Par Benyamin A.Shajari, Excelia Business School

Depuis le 28 février 2026, la situation au Moyen-Orient a franchi un seuil critique avec des frappes menées par Israël et les États-Unis contre des cibles en Ira, suivies de ripostes iraniennes dans la région. Au-delà de l’escalade militaire, c’est surtout la dimension logistique et énergétique qui retient l’attention des marchés.

Le détroit d’Ormuz est aujourd’hui au cœur des tensions. Environ 20 % du pétrole mondial y transite chaque jour, soit près de 20 millions de barils, sans compter une part significative du gaz naturel liquéfié. Ce corridor maritime stratégique, large d’une cinquantaine de kilomètres à son point le plus étroit, constitue l’un des principaux chokepoints énergétiques de la planète. Même sans fermeture officiellement déclarée à ce stade, les perturbations sont bien réelles : ralentissements, navires en attente, armateurs prudents, primes d’assurance en hausse.

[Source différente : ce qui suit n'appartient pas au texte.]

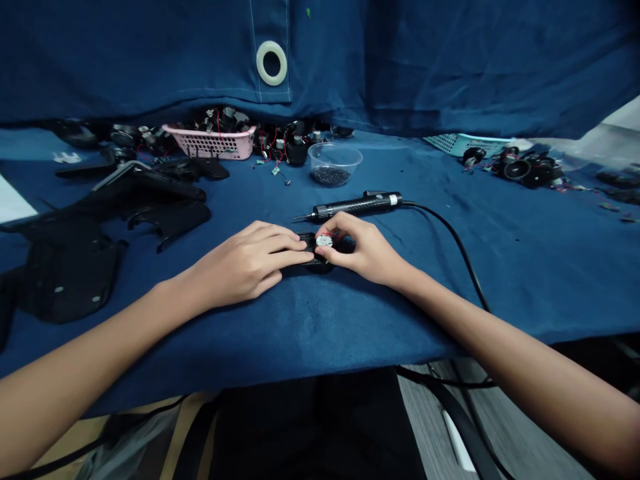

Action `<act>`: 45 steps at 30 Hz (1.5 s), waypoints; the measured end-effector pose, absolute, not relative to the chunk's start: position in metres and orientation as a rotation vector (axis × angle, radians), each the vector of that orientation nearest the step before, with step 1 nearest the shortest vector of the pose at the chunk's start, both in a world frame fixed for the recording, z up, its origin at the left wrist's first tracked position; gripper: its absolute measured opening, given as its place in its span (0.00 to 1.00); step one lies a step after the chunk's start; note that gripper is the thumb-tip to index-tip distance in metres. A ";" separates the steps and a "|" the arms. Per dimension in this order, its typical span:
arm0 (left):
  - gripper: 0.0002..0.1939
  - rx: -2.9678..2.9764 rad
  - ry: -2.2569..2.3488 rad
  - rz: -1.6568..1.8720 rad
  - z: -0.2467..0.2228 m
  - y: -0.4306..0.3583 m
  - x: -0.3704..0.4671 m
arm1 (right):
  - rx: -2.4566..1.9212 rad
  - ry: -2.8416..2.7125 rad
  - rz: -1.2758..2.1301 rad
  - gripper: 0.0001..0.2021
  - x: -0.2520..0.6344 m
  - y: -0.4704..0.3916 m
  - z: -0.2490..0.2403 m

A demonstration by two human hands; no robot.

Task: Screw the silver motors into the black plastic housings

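Near the table's front edge lies a black plastic casing point(316, 266), mostly covered by my hands. My left hand point(255, 260) rests over its left end, fingers lying on the casing and gripping it. Between thumb and forefinger, my right hand point(373, 250) pinches a small round part point(324, 241) with a pale face and red wires, held at the casing's right end. Whether that part is seated in the casing I cannot tell. Just behind both hands lies a black electric screwdriver point(357, 206), its bit pointing left.
Behind the screwdriver stands a clear plastic tub point(334, 160) of small dark screws. A pink basket point(215, 143) and a teal basket point(465, 144) stand at the back among wired parts. Black plastic shells point(70, 260) lie at left. The screwdriver cable point(463, 250) runs down the right side.
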State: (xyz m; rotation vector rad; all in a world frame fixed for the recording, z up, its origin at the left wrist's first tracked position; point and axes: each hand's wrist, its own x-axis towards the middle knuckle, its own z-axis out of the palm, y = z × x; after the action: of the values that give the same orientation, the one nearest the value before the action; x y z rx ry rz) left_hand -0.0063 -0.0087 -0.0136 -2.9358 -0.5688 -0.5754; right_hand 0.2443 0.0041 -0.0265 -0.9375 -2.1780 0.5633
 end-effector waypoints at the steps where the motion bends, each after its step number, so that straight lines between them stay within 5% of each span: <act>1: 0.23 -2.943 -0.556 -0.572 -0.013 -0.009 -0.007 | -0.932 -2.181 0.568 0.08 0.245 0.004 -0.026; 14: 0.22 -3.094 -0.760 -0.718 -0.018 -0.007 -0.010 | -0.928 -2.229 0.472 0.11 0.253 0.006 -0.027; 20: 0.19 -2.841 -1.732 -1.161 -0.014 -0.002 -0.005 | -0.962 -2.315 0.380 0.11 0.254 0.005 -0.027; 25: 0.25 -2.895 -2.186 -0.995 -0.012 0.002 -0.003 | -0.877 -2.281 0.247 0.10 0.255 0.002 -0.025; 32: 0.17 -3.188 -2.024 -1.244 -0.011 0.000 -0.003 | -0.836 -2.229 0.075 0.09 0.256 0.000 -0.023; 45: 0.18 -3.281 -1.886 -1.177 -0.012 0.006 -0.009 | -0.860 -2.235 0.012 0.10 0.262 -0.001 -0.018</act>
State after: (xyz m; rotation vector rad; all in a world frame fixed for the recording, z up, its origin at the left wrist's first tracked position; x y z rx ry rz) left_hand -0.0094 0.0059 -0.0119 -3.2808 -1.8862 -1.1766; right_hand 0.2618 -0.0010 -0.0184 -0.8604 -2.2351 0.0122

La capture d’écran de VesselFinder illustre cette tension en temps réel. On observe une concentration inhabituelle de navires aux abords du détroit et une baisse des transits fluides dans les deux sens. Dans une zone où plusieurs milliers de navires transitent chaque mois, la moindre incertitude militaire suffit à désorganiser les flux et à provoquer un effet domino sur l’ensemble de la chaîne d’approvisionnement mondiale.

Les marchés pétroliers ont immédiatement réagi, avec une forte hausse des prix du brut ces derniers jours. Si les perturbations devaient s’intensifier ou durer, l’impact se ferait sentir rapidement en Europe et en Asie, notamment sur les prix des carburants, les coûts de transport et, plus largement, l’inflation. Ce qui se joue dans ce passage de quelques dizaines de kilomètres dépasse largement la région : c’est un rappel brutal que la géopolitique reste l’un des principaux déterminants de la stabilité logistique mondiale.